### [What to work on]
Each line of data below must be printed exactly as written, with any pictures removed.

[[ Data excerpt, beginning ]]

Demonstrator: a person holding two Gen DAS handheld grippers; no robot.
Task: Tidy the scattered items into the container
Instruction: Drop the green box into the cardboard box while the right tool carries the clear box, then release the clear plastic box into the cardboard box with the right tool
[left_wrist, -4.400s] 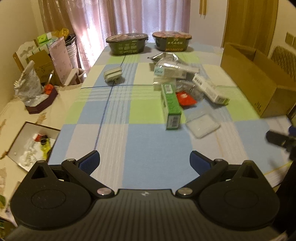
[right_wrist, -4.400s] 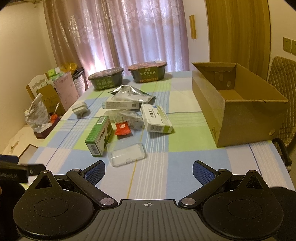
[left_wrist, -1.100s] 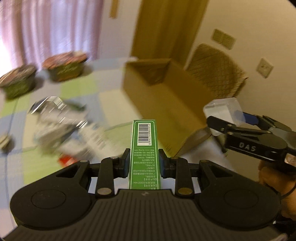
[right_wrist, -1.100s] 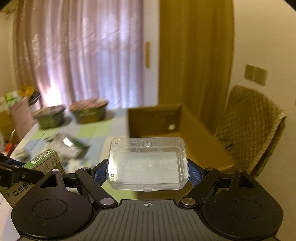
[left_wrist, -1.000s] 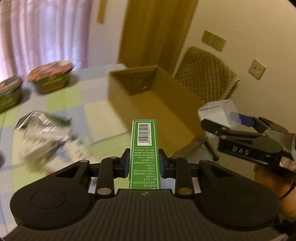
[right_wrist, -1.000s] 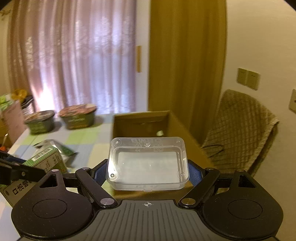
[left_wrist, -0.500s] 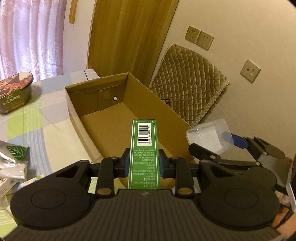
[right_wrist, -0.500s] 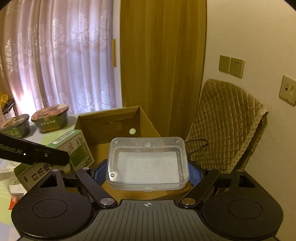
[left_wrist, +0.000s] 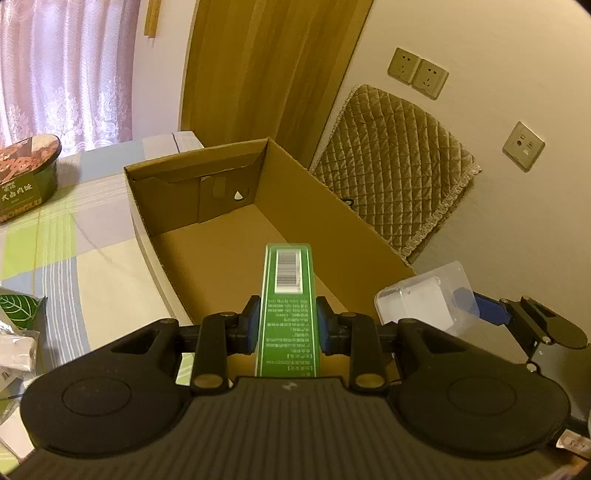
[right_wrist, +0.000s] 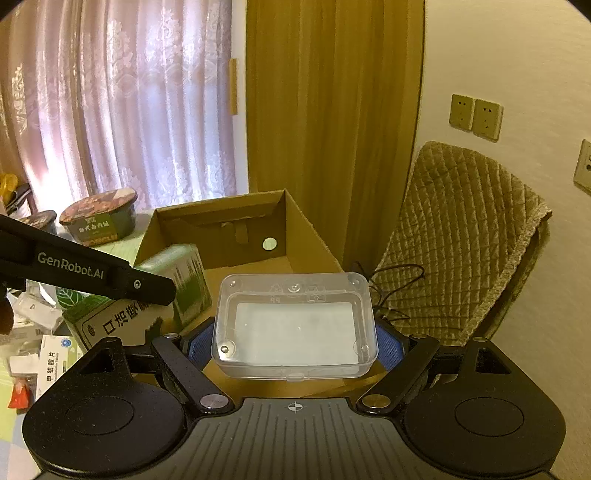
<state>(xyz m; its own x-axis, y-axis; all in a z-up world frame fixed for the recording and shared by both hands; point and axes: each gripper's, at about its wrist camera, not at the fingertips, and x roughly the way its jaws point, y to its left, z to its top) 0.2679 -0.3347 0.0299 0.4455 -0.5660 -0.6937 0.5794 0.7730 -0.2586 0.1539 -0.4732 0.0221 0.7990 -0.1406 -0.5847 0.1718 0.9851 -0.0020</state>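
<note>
left gripper (left_wrist: 287, 325) clamped tight on a long green box (left_wrist: 289, 306), blue pads pressed flat against both long sides, barcode end pointing to 12 o'clock. held above the near end of an open cardboard box (left_wrist: 207, 173), green box tip over the bare brown floor inside. seen from the right wrist view, same green box (right_wrist: 147, 295) at 9 o'clock, tilted, black left gripper finger (right_wrist: 92, 273) crossing in front of it.

right gripper (right_wrist: 294, 343) closed on a clear plastic case (right_wrist: 295, 325), blue pads gripping its two short ends, case lying flat and crosswise. case (left_wrist: 424, 299) at 3 o'clock in the left wrist view, just beside the near right corner of the cardboard box (right_wrist: 221, 225). cardboard box standing on a checked tablecloth (left_wrist: 55, 240), nothing visible inside it.

at 10 o'clock, a dark food tub (left_wrist: 26, 177) near the curtain (left_wrist: 66, 66); two tubs (right_wrist: 98, 216) in the right wrist view. more packets (right_wrist: 51, 365) lying at 8 o'clock on the cloth. padded chair back (left_wrist: 399, 177) at 2 o'clock, wall sockets (left_wrist: 417, 72) above it.
</note>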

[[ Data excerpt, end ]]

### [Answer box]
Demonstrator: a person holding two Gen DAS handheld grippers; no robot.
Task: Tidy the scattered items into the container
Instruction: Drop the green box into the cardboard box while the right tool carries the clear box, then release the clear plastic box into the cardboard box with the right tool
[left_wrist, -4.400s] 
[right_wrist, -4.400s] 
[left_wrist, -1.100s] 
[right_wrist, -1.100s] 
[left_wrist, -1.000s] 
[right_wrist, -1.000s] 
[left_wrist, -0.500s] 
[right_wrist, -0.500s] 
[left_wrist, +0.000s] 
[right_wrist, +0.000s] 
<state>(xyz m; its own x-axis, y-axis; all in a z-up world frame fixed for the recording and shared by both hands; point and axes: each gripper's, at about its wrist camera, not at the fingertips, and x roughly the way its jaws point, y to its left, z to its top) 0.2679 -0.3347 0.0299 0.4455 -0.5660 -0.6937 0.5794 0.7730 -0.2586 0.1539 -0.4732 0.0221 0.7990 -0.1406 -0.5847 0.1718 0.9851 -0.0020</state>
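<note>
left gripper (left_wrist: 287, 325) clamped tight on a long green box (left_wrist: 289, 306), blue pads pressed flat against both long sides, barcode end pointing to 12 o'clock. held above the near end of an open cardboard box (left_wrist: 207, 173), green box tip over the bare brown floor inside. seen from the right wrist view, same green box (right_wrist: 147, 295) at 9 o'clock, tilted, black left gripper finger (right_wrist: 92, 273) crossing in front of it.

right gripper (right_wrist: 294, 343) closed on a clear plastic case (right_wrist: 295, 325), blue pads gripping its two short ends, case lying flat and crosswise. case (left_wrist: 424, 299) at 3 o'clock in the left wrist view, just beside the near right corner of the cardboard box (right_wrist: 221, 225). cardboard box standing on a checked tablecloth (left_wrist: 55, 240), nothing visible inside it.

at 10 o'clock, a dark food tub (left_wrist: 26, 177) near the curtain (left_wrist: 66, 66); two tubs (right_wrist: 98, 216) in the right wrist view. more packets (right_wrist: 51, 365) lying at 8 o'clock on the cloth. padded chair back (left_wrist: 399, 177) at 2 o'clock, wall sockets (left_wrist: 417, 72) above it.
</note>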

The exercise is now done.